Doman’s family says they know Ashby had dealt with addiction his whole life, but that he was a loving father and friend, and that is what people don’t know about him. They say he would have been the first person to help someone out if needed and that he didn’t deserve this end.

His Brother Levi wrote from a federal detention center where he is serving time that Ashby was his best friend and he can honestly say his life will never be the same again now that he’s gone. He said that his brother had been there for him through the good times and the hardest of times, and although his brother wasn’t perfect, he deserves justice.

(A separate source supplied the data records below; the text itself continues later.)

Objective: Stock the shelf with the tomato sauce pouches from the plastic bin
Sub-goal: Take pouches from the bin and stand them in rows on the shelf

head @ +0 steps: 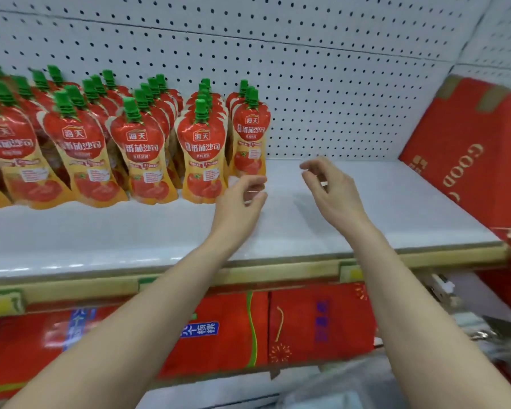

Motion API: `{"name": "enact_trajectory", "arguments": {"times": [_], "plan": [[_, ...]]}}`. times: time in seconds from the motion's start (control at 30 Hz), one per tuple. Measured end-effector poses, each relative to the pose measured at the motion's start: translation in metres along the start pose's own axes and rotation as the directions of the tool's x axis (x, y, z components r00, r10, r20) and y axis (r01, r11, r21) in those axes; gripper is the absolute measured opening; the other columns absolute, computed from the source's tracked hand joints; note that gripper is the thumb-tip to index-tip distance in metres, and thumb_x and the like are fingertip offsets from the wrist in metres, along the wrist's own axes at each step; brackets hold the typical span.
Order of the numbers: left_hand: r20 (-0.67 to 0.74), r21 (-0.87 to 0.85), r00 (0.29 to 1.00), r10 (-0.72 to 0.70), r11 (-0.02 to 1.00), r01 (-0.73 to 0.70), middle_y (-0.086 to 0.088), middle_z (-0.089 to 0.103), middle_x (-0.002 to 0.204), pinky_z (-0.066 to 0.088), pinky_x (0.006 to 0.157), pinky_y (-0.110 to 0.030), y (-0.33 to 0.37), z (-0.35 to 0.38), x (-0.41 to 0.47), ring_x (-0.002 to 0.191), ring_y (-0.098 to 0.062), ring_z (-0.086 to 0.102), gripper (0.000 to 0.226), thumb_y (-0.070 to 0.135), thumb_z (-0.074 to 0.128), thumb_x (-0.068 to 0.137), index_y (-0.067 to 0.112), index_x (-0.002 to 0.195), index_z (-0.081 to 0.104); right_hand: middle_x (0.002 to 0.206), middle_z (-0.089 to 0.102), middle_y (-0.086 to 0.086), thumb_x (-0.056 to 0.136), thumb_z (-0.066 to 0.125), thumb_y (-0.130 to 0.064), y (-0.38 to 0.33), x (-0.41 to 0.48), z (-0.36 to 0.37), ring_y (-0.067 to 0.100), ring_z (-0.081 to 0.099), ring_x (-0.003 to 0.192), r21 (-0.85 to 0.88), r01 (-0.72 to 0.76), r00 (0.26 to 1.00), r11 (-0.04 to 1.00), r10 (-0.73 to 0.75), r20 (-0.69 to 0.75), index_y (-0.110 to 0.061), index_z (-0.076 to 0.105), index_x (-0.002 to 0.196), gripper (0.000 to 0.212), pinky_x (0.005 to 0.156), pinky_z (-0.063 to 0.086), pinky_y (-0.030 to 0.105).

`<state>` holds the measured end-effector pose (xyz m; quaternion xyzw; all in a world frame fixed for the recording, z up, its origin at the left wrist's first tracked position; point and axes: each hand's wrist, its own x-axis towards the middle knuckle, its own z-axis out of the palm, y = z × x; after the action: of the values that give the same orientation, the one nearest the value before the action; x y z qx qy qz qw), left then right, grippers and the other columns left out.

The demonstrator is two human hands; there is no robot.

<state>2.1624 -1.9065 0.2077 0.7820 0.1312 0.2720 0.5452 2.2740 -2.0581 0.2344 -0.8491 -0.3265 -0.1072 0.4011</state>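
Observation:
Red and yellow tomato sauce pouches with green caps stand in several rows on the left part of the white shelf (pixel 307 225). The rightmost row's front pouch (pixel 250 143) stands upright near the pegboard. My left hand (pixel 242 199) hovers just below and in front of that pouch, fingers curled and apart, holding nothing. My right hand (pixel 331 187) is held over the bare shelf to the right, fingers spread, empty. The clear plastic bin (pixel 337 388) is only dimly seen at the bottom edge.
A red carton (pixel 469 160) leans against the shelf's right end. Red boxes (pixel 316 323) fill the lower shelf under the yellow price rail (pixel 278 273). White pegboard backs the shelf.

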Motion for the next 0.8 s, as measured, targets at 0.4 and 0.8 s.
{"name": "enact_trajectory", "arguments": {"times": [0.4,0.8], "plan": [[0.133,-0.243,0.99,0.048,0.97,-0.015,0.001,0.07,0.09,0.055,0.082,-0.031,-0.027,0.034,-0.191,0.084,-0.009,0.067,0.021,0.008,0.054,0.093,0.025,0.099,0.065,0.098,0.069,-0.011,0.1,0.053,-0.021,0.044,-0.311,-0.029,0.013,0.065,0.086,0.015,-0.3,0.935,0.954,0.297,-0.191,-0.023,0.067,0.105,0.015,0.074,0.05,0.03],[0.514,0.136,0.754,-0.408,0.907,0.398,0.008,0.07,0.096,0.05,0.081,-0.018,-0.191,0.172,-0.339,0.089,-0.002,0.066,0.033,0.003,0.057,0.091,0.035,0.097,0.063,0.106,0.071,0.017,0.092,0.057,-0.023,0.266,-0.493,0.053,0.036,0.068,0.097,0.003,-0.982,0.189,0.189,0.978,0.087,-0.014,0.062,0.107,0.019,0.09,0.053,0.044]]}}
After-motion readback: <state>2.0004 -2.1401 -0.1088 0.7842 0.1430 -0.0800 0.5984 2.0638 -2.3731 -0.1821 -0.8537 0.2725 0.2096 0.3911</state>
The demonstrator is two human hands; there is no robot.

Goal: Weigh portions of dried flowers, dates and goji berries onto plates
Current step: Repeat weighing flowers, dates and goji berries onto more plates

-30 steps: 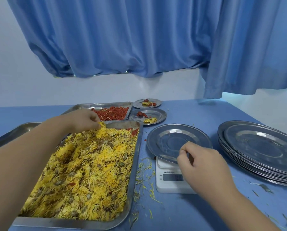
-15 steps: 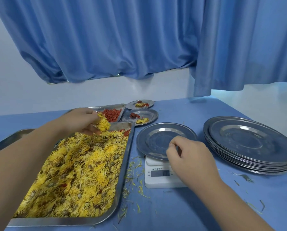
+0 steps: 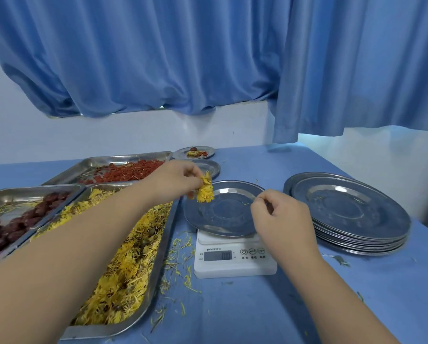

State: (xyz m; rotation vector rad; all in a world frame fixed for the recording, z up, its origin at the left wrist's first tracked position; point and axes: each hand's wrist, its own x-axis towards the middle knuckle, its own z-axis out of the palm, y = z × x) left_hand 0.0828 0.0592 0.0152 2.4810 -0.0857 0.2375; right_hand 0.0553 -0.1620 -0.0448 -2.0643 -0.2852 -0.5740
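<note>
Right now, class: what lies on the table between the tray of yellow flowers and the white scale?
Only loose yellow petals, scattered on the blue table between tray and scale, as the head view shows.

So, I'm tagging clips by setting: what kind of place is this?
Likely a small food-portioning workstation: a steel tray of dried flowers, a digital scale and stacked metal plates on a blue table.

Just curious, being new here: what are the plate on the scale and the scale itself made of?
The plate looks like stainless steel: grey, dully shiny, with soft reflections. The scale seems white plastic: smooth matt body, printed buttons, grey display.
</note>
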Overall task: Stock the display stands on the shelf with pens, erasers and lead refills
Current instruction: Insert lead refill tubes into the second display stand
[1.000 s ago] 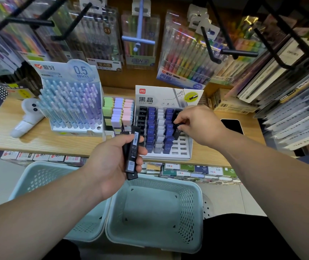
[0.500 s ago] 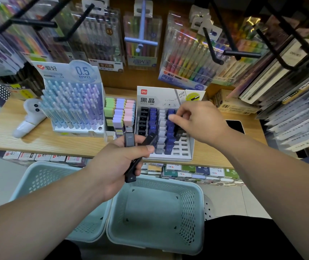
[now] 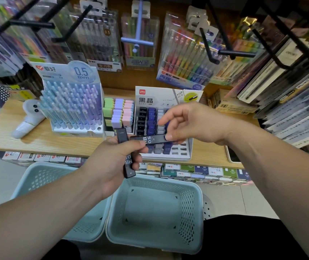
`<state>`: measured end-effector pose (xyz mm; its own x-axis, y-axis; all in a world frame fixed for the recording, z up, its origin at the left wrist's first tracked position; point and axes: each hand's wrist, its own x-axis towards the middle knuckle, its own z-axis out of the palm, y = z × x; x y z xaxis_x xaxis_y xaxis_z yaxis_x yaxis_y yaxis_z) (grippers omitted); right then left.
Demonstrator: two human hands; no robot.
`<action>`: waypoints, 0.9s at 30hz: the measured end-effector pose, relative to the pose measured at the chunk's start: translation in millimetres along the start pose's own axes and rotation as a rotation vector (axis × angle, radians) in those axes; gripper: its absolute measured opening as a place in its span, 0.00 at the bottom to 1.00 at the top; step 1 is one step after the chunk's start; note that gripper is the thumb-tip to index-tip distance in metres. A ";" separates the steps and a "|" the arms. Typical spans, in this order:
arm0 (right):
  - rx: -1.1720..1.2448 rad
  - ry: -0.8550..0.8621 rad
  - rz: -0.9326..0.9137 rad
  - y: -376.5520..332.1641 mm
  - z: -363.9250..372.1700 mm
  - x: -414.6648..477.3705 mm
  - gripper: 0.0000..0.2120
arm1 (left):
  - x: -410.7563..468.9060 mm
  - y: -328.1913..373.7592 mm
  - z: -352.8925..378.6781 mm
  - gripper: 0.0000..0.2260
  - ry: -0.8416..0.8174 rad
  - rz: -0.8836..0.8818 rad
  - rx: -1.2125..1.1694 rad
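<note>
The left hand (image 3: 112, 162) grips two black lead refill cases: one case (image 3: 128, 166) stands roughly upright in the fist, its lower end poking out below the fingers, and a second case (image 3: 152, 138) lies nearly level, its left end pinched under the left thumb. The right hand (image 3: 191, 124) meets it there, thumb and forefinger closed on the right end of the level case, so both hands hold that one case between them, just in front of the lead refill stand (image 3: 168, 156) on the wooden shelf (image 3: 37, 139). The stand's left columns hold black, blue and grey cases, while slots at its lower right are bare. Just left of it sits a rack of green, purple and pink erasers (image 3: 119, 114), then a full pen stand (image 3: 73, 106) marked 0.5 mm. Two pale green baskets (image 3: 155, 212) sit below the shelf.
</note>
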<state>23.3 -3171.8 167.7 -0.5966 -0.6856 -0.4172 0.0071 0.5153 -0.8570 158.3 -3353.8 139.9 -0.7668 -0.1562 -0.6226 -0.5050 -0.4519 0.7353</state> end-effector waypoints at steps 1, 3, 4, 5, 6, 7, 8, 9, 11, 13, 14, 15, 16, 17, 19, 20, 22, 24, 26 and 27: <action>-0.035 -0.064 0.007 0.2 0.4 -2.1 0.21 | 0.6 0.0 -0.1 0.02 0.004 0.007 -0.004; -0.109 -0.165 0.019 -3.2 9.0 -5.0 0.30 | 1.3 0.1 0.6 0.02 0.000 0.023 -0.004; -0.148 -0.191 0.014 -5.8 15.9 -5.1 0.34 | 1.5 0.3 1.6 0.02 -0.009 0.026 0.001; -0.189 -0.200 -0.008 -8.0 22.7 -4.1 0.36 | 1.3 0.5 2.9 0.02 -0.017 0.025 0.007; -0.230 -0.192 -0.043 -10.2 28.4 -2.9 0.36 | 1.3 0.6 3.9 0.02 -0.020 0.020 0.011; -0.267 -0.168 -0.081 -11.9 32.2 -1.6 0.34 | 1.5 0.6 4.6 0.02 -0.020 0.014 0.013; -0.291 -0.136 -0.114 -13.9 33.5 -1.3 0.32 | 1.4 0.8 4.8 0.03 -0.021 0.006 0.012; -0.298 -0.103 -0.135 -14.6 32.7 -0.9 0.29 | 1.3 1.2 4.6 0.04 -0.023 -0.003 0.010; -0.270 -0.043 -0.141 -11.6 26.3 -0.5 0.27 | 1.5 2.4 4.0 0.08 -0.029 -0.022 0.009; -0.248 0.058 -0.133 -5.2 16.7 0.1 0.24 | 2.5 4.0 2.5 0.15 -0.021 -0.052 -0.007; -0.244 0.130 -0.124 -0.8 11.0 0.8 0.21 | 3.7 4.9 0.9 0.19 -0.018 -0.075 -0.032; -0.237 0.210 -0.106 4.0 5.3 1.6 0.18 | 4.8 5.7 -1.1 0.23 -0.021 -0.101 -0.067; -0.234 0.289 -0.078 8.9 -0.3 2.0 0.14 | 6.2 6.2 -3.4 0.26 -0.027 -0.120 -0.102; -0.239 0.361 -0.050 15.5 -5.6 3.3 0.10 | 7.2 6.5 -5.2 0.27 -0.034 -0.129 -0.128; -0.282 0.476 -0.034 29.2 -13.6 6.0 0.04 | 7.5 6.3 -6.1 0.26 -0.041 -0.123 -0.145; -0.331 0.515 -0.043 36.0 -16.5 7.3 0.03 | 7.4 5.7 -5.7 0.25 -0.038 -0.117 -0.144; -0.454 0.537 -0.056 46.6 -19.5 9.2 0.04 | 7.8 4.8 -4.3 0.23 -0.019 -0.100 -0.141; -0.534 0.513 -0.051 51.7 -19.3 9.6 0.05 | 9.3 2.9 -4.5 0.20 0.010 -0.077 -0.138; -0.584 0.474 -0.049 55.2 -16.7 10.2 0.07 | 10.8 0.7 -5.2 0.14 0.039 -0.054 -0.134; -0.601 0.455 -0.048 57.2 -14.7 11.0 0.08 | 11.5 -0.3 -5.2 0.13 0.049 -0.044 -0.131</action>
<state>5.4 -3142.3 118.6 -0.8585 -0.5018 -0.1057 -0.3888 0.7713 -0.5039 151.7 -3360.0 131.1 -0.7229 -0.1754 -0.6683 -0.4794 -0.5693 0.6679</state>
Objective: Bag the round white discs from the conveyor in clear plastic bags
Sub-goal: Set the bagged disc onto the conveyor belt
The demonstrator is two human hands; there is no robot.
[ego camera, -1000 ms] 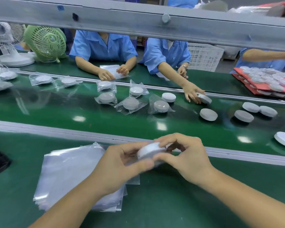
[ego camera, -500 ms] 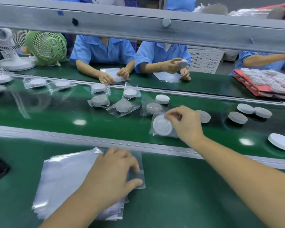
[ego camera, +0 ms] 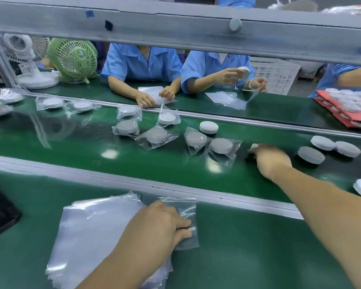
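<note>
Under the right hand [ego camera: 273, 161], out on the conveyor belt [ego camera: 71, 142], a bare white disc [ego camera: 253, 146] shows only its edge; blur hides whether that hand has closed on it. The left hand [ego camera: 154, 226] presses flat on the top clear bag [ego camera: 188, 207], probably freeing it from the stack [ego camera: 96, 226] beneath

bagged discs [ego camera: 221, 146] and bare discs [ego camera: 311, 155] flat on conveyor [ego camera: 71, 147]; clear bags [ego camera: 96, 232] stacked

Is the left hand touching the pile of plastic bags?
Touching. The head view shows the left hand lying on the pile of clear bags, its fingers on the top bag.
</note>
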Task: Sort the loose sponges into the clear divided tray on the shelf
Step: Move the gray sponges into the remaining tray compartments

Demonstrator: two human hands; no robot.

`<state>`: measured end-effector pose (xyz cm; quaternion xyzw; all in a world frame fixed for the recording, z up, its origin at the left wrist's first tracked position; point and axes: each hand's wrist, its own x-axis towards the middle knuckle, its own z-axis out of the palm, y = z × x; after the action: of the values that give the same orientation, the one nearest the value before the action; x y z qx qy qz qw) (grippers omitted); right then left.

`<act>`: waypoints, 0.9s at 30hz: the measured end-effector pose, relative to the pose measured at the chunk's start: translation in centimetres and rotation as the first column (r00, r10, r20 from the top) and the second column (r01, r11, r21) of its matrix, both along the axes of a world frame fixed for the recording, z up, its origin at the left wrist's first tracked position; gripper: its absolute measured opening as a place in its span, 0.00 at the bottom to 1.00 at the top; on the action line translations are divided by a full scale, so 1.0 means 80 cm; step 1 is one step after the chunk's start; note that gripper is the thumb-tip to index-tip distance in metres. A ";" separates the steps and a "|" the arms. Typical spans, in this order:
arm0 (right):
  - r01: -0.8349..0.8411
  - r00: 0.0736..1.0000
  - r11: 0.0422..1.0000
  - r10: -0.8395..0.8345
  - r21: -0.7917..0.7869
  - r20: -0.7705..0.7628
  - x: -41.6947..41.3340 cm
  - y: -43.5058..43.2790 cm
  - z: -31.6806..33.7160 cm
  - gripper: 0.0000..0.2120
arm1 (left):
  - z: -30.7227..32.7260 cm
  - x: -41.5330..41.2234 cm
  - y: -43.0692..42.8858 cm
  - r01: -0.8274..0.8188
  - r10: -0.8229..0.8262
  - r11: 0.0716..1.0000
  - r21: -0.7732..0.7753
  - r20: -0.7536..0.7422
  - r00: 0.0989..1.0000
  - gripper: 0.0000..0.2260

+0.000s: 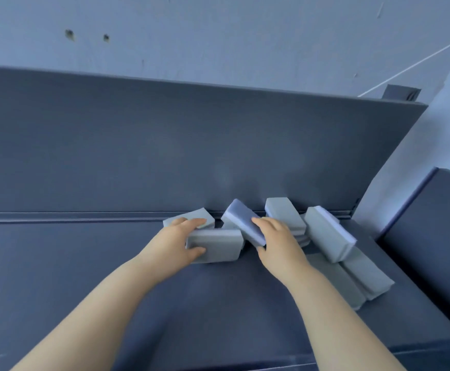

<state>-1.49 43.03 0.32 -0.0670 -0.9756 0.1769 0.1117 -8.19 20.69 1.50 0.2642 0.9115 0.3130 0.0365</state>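
The left hand [174,241] gripped a grey sponge [218,246] between thumb and fingers and the right hand [278,236] clasped a tilted blue sponge [241,219], both amid the other sponges [328,234] heaped on the seat [84,263] against its backrest [165,143].

Padded worktop [71,263]: left half and near strip open, entry from the near edge. Far side closed off by the upright back panel [165,143], full width. Sponge heap [328,236] crowds the far right against the panel. A raised padded block [432,236] walls the right just beside it. Left hand [170,245] grips a grey sponge [218,245], right hand [277,242] a bluish sponge [242,220]. Both forearms fill the heap's left approach.
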 end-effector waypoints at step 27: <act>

“Now he will never get the chance to show the world how brightly his light truly shines,” Levi wrote.

Sabin says that those involved in the investigation did a thorough job, and would have gladly put some of the ones named in this investigation away if they could … if the evidence pointed toward them. Yet after a competent investigation none of that was ever proven to be true.

The family says they know in their heart that Ashby never would have killed himself, nor would he have done it as a cry for help.

“He would have never taken his life two days before his daughter’s birthday,” they said, adding that he was excited for her birthday and to celebrate with her.

One family member went on to say, “The only people who know what really happened that night are the ones that were there, and I believe someone in our community is getting away with murder!”